Lasciando perdere quisquilie e pinzillacchere come il fatto che il nome di un presunto fratello di Gattuso sia stato fatto due anni fa in Finlandia da Wilson Raj Perumal, braccio destro del capo della Singapore Connection Tan Seet Eng arrestato per un giro milionario sulle serie minori del calcio finlandese (!?) e divenuto il grande pentito del calcioscommesse globale. E non volendo soffermarsi sulla curiosità che nessuno sembrava voler indagare perché Gattuso aveva una sorella e non un fratello, come quando nell’affaire Moro lo spirito nominò Gradoli e tutti si diressero al lago e non alla ben più interessante via di Roma, il problema è la schizofrenia della stampa sportiva.
Mentre il samurai Gattuso annuncia il seppuku su pubblica piazza nel caso sia trovato colpevole, ai quotidiani sportivi o generalisti che siano non basta prostrarsi all’oracolo di Lucky Luciano Moggi per avere garanzie dai suoi virgolettati che Ringhio sia estraneo ai fatti. E allora mettono in campo schiere di editorialisti pronti a seguire Mishima Gattuso, magari usando il tantō (il pugnale giapponese atto al rito) per tagliarsi un solo dito piuttosto che squarciarsi il ventre, che si sa che il pubblico dalle altre nove loro dita chiede di vergare ancora innumerevoli editoriali di pregevole fattura come quelli che hanno accompagnato il declino del pallone contemporaneo. Non solo l’omonimo giornale di famiglia, indossato l’elmetto del garantismo a giorni alterni scende in campo per difendere il proprio dipendente.

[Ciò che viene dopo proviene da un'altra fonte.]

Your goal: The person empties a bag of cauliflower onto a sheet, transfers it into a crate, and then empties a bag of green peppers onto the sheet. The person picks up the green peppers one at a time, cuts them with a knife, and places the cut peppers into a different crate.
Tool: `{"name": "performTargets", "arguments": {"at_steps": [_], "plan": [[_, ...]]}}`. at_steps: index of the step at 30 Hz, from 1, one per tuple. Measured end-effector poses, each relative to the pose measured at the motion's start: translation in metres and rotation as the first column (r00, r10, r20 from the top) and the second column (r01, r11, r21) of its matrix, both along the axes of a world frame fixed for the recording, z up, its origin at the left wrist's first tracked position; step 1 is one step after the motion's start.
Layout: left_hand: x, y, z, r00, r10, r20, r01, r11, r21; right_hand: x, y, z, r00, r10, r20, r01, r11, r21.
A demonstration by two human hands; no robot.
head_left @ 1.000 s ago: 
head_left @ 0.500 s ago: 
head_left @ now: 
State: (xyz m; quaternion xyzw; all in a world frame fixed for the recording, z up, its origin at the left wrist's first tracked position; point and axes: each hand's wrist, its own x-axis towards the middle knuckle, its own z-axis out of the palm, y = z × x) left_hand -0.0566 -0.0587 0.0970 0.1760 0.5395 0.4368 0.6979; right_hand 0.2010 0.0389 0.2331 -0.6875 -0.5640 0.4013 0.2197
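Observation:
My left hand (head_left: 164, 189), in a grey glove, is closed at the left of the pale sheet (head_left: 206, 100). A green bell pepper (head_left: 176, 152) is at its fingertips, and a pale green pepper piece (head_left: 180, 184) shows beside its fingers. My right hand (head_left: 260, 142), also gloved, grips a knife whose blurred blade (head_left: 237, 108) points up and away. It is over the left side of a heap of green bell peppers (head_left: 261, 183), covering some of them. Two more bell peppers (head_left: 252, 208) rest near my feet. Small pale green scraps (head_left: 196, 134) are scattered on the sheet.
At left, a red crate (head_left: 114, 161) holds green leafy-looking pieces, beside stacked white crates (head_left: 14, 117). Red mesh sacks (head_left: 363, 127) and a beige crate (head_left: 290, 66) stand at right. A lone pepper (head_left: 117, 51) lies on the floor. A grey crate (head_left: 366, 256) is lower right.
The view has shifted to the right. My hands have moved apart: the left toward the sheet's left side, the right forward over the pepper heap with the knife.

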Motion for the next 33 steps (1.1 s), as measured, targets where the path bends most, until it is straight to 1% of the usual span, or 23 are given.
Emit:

Quasi tutti i quotidiani che in prima pagina stampano a più colonne la foto del reo Gattuso – che oramai in Italia la garanzia dell’avviso non è per l’imputato ma per le rotative, un permesso di pubblica condanna indifferente ai tre gradi di giudizio sanciti dalla Costituzione – poi all’interno si sperticano nella difesa a spada tratta del mediano tutto cuore e grinta. Un bipolarismo patologico che mentre le carceri sovraffollate urlano quotidianamente di suicidi e repressione dichiara colpevole in prima pagina chiunque dalle indagini di una procura sia garantito, salvo poi regalargli e relegargli l’innocenza a pagina due a seconda dell’importanza o del tifo, politico o calcistico che sia. Quando l’unico innocente è mio cugino, detenuto per un reato minore insieme ad altri 67mila esseri umani in fatiscenti strutture di non-recupero che al massimo ne possono ospitare la metà.